As for commercials, thats a difficult one. When it airs live, there are a certain amount of ones that are national, and a certain amount that are local... Until they figure out how to show commercials from your local area with DOD programing, some of the locals will probably not like this and that may be another reason that they don't let us fast forward.. They need to make sure that people record their shows locally as often as possible, rather than preferring to just watch it on demand... I know the irony of that statement, but its probably part of the equation, along with paying for the service int he first place being subsidized with non fast forwarding of commercials to help have a guaranteed pay rate for advertisers. (probably the easiest trackable ad revenue they have on a per viewing basis) And lets face it, even with the irony, thats holloywood logic at its best.. They wonder why less people go to the movies, and yet they release a movie 3 months after its in theaters on dvd, and if you look at the costs, its WAY cheaper to just buy or rent a dvd than going to a movie! (aside from so many movies sucking lately)

I think its great so that if I have a power outage and miss some recordings, or someone accidently deletes something before everyone has seen it in the house, or what have you, I have another source to catch that one missed episode...

As for the argument of how many people have sd vs hd tv's.. As i recall, you can't have access to DOD without having an HD receiver... SO that argument is completely mute. 

I personally think that having something is better than nothing, when its a backup. Until NBC or any other channel offers something on demand different than what I can catch on live tv, I don't see it as anything other than a great location for backups... And I don't complain about backups.


----------



## inkahauts (Nov 13, 2006)

spartanstew said:


> That makes no sense, whatsoever.
> 
> You're missing out on one of the best shows on TV out of some type of spite?
> 
> What did you do 10 years ago? Never watch TV? Or was SD good enough then? Do you refuse to watch old black and white movies, because there's color now? Do you never listen to the radio in your car, because the same song are available in 7.1 in your house?


I have yet to watch mad men because its not in HD.. But I have it set for blu ray on netflix.. Its at the bottom of my list now, I might leave it there till the show ends, and then watch all of the seasons in a row. If it where in HD on directv, I'd be recording it now.. But Its not a big deal either way... I will see it eventually... As long as most things are in HD now, I'm good. No provider is going to have everything I like.

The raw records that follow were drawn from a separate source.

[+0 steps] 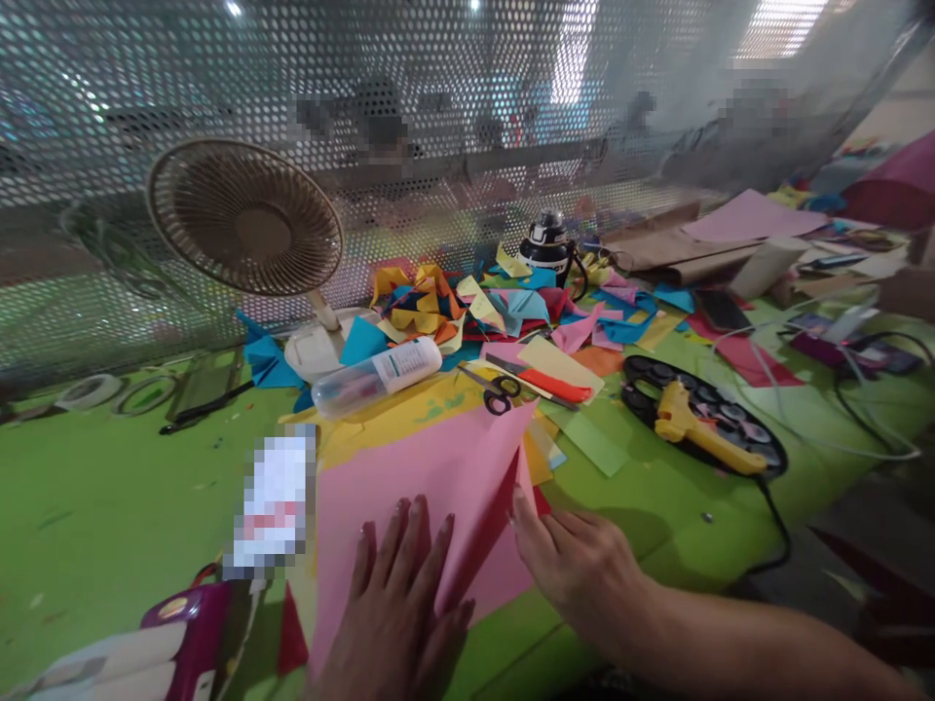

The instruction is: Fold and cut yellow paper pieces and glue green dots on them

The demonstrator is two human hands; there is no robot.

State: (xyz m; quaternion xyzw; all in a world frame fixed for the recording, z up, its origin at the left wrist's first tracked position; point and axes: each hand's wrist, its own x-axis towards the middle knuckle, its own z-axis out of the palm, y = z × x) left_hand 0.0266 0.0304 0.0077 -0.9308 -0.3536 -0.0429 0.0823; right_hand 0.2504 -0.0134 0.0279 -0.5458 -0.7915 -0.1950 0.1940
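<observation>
A large pink sheet of paper lies on the table in front of me, with its right part bent up into a fold. My left hand rests flat on the sheet, fingers spread. The raised right edge of the paper is pinched by my right hand, thumb and fingers closed on it. Beneath the sheet, yellow paper shows along its upper and left side. Scissors and a red-orange cutter lie just beyond the far edge of the pink paper.
A fan, a clear bottle and a heap of coloured paper scraps stand or lie toward the back. A yellow glue gun rests on a black tray at right. A phone lies at left, and cables run at right.
</observation>
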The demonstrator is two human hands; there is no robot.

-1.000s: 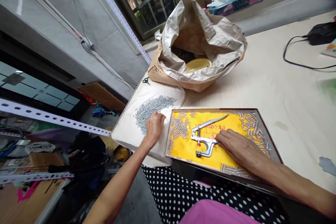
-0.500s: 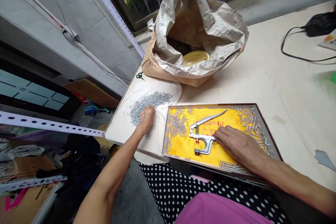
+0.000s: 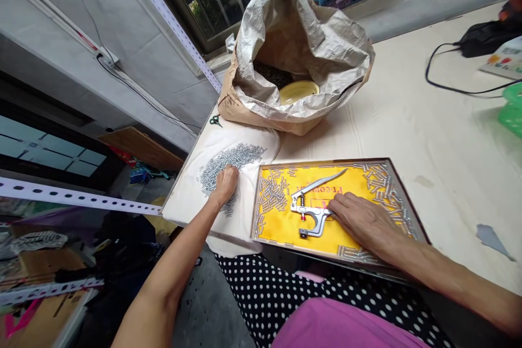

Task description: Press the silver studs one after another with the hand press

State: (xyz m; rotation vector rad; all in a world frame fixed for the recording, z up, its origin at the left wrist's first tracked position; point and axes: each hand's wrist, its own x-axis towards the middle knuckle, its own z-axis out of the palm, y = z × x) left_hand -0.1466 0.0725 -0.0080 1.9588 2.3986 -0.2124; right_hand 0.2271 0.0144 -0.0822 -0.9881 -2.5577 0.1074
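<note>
My left hand (image 3: 226, 184) is closed, fingers curled down into a heap of small metal pins (image 3: 244, 156) on a white cloth (image 3: 191, 190). Its fingertips are hidden, so what they pinch does not show. My right hand (image 3: 365, 221) lies over a shallow tray (image 3: 254, 212) lined in yellow. Its fingers close over the lower handle of silver snap-fastener pliers (image 3: 316, 212), whose jaws face left. The pliers' upper handle stands away from the hand. Inside the tray, small metal springs (image 3: 272, 193) lie in groups along the left, right and near sides.
Behind the cloth and tray stands a large open paper sack (image 3: 302, 117) with a yellow bowl (image 3: 299, 91) in it. Green-handled scissors (image 3: 216, 120) lie at the left edge. A black cable (image 3: 428, 73), a green bag (image 3: 511, 111) and a grey scrap (image 3: 493, 239) are on the right.
The camera view has shifted slightly, bringing more of the right side into sight. Both hands hold nearly the same positions at the pin heap and the pliers.
</note>
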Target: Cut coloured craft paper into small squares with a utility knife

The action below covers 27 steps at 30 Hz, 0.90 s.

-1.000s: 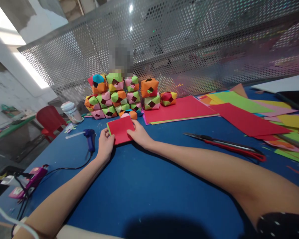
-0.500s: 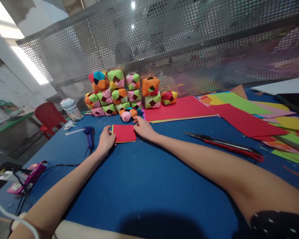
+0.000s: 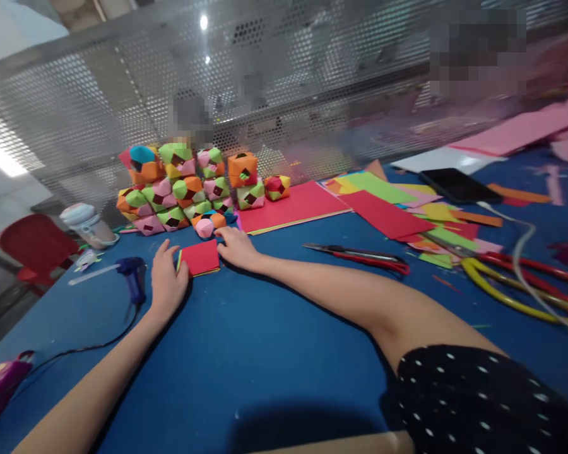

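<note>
A small stack of square paper with a red top sheet (image 3: 200, 258) lies flat on the blue table (image 3: 274, 353). My left hand (image 3: 166, 277) rests at its left edge, fingers stretched along the side and touching it. My right hand (image 3: 236, 246) lies at its right edge, fingers flat and pressed against the stack. Neither hand lifts it. Just behind stands a pile of folded paper cubes (image 3: 189, 186) in orange, green and pink, with one pink and orange cube (image 3: 207, 224) close to the stack.
A blue glue gun (image 3: 133, 277) with its cord lies left of my left hand. A red-handled cutter (image 3: 360, 255) lies to the right, large coloured sheets (image 3: 383, 208) and a phone (image 3: 457, 185) beyond it. A perforated metal screen (image 3: 312, 94) closes the back.
The red stack has been laid flat on the table and squared between both hands. The view has swung right, showing more of the table's right side.
</note>
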Motion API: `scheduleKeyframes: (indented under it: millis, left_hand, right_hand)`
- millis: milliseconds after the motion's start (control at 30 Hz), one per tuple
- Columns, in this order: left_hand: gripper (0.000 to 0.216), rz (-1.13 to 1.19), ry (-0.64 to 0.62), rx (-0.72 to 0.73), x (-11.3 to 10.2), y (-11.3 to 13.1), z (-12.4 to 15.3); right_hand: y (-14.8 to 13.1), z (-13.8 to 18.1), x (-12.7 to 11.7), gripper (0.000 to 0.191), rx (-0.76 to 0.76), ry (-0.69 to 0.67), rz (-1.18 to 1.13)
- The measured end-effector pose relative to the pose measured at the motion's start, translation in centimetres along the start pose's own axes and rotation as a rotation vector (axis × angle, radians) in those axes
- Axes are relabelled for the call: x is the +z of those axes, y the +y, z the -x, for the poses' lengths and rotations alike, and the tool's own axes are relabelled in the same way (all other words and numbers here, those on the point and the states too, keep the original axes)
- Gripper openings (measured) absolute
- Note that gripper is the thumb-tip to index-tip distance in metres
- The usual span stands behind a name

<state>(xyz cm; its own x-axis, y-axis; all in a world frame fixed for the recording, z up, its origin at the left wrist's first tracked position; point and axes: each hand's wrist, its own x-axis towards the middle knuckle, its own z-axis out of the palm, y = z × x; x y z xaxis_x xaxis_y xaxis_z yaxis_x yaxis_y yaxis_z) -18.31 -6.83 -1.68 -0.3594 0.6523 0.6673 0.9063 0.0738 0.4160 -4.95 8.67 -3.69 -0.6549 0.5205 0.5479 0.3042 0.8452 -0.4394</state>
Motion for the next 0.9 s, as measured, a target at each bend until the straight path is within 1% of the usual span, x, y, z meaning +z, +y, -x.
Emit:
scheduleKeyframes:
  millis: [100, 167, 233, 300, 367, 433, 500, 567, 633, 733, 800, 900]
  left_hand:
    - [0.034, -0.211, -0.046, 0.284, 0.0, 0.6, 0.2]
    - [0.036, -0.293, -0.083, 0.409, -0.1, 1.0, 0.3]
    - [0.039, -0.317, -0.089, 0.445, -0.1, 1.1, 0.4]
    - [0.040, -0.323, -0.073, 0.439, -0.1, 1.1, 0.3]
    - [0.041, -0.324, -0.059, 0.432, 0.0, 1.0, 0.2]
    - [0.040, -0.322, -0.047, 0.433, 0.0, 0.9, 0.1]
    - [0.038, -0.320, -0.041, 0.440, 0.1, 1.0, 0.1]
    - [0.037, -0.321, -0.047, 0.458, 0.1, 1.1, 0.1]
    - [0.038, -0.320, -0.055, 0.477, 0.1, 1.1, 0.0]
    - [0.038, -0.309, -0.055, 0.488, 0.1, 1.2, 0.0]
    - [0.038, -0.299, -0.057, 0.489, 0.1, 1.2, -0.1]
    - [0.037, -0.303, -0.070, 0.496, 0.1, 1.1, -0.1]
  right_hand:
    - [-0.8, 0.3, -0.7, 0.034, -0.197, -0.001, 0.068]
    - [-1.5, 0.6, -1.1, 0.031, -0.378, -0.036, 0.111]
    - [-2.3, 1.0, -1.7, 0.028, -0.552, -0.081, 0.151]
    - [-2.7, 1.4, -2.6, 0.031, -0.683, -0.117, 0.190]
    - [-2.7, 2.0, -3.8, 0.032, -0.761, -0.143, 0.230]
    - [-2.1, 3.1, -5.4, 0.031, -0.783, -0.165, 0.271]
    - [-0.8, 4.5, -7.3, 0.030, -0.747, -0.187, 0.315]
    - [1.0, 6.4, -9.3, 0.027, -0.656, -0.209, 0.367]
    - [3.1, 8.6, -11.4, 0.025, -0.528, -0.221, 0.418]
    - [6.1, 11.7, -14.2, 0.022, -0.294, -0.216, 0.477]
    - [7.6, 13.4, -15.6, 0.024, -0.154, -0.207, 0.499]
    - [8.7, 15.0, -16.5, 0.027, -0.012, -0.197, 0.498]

But in reference to having ON demand.. I have no issues catching one missed episode of anything in SD on a 65" rather than hd in a 6" (on a computer)


----------



## ejjames (Oct 3, 2006)

There might not be HD, but I hear "Bonanza" is in color. So I've got that going for me...which is nice.


----------



## The Merg (Jun 24, 2007)

tzphotos.com said:


> Just checked out 1004. As others have stated no FF or skip, I can live with this.
> 
> But, No HD, Fail!


So, if you RW to SkipBack to check something out, can you at least FF back to where you were or "LiveTV" or are you stuck watching over again what you just watched?

- Merg


----------



## hancox (Jun 23, 2004)

Mike Bertelson said:


> Yea...wait?! :ewww:
> 
> Mike


Past performance (coughHBOcough) does not give much patience.


----------



## DogLover (Mar 19, 2007)

hancox said:


> Past performance (coughHBOcough) does not give much patience.


?? I'm confused what you mean by this. Are you saying that waiting 2 months for HBO HD VOD is so long of a wait that you have no patience left?


----------



## hilmar2k (Mar 18, 2007)

The Merg said:


> So, if you RW to SkipBack to check something out, can you at least FF back to where you were or "LiveTV" or are you stuck watching over again what you just watched?
> 
> - Merg


I am not home to test it, but I believe that is correct. You cannot skip or FF under any circumstances.


----------



## billsharpe (Jan 25, 2007)

The list of NBC shows is pitifully short. There's no news or Jay Leno there. SNL junkies though can find the last five shows to download.


----------



## Steve (Aug 22, 2006)

gpg said:


> Cablevision also disables FF for its on demand NBC offerings.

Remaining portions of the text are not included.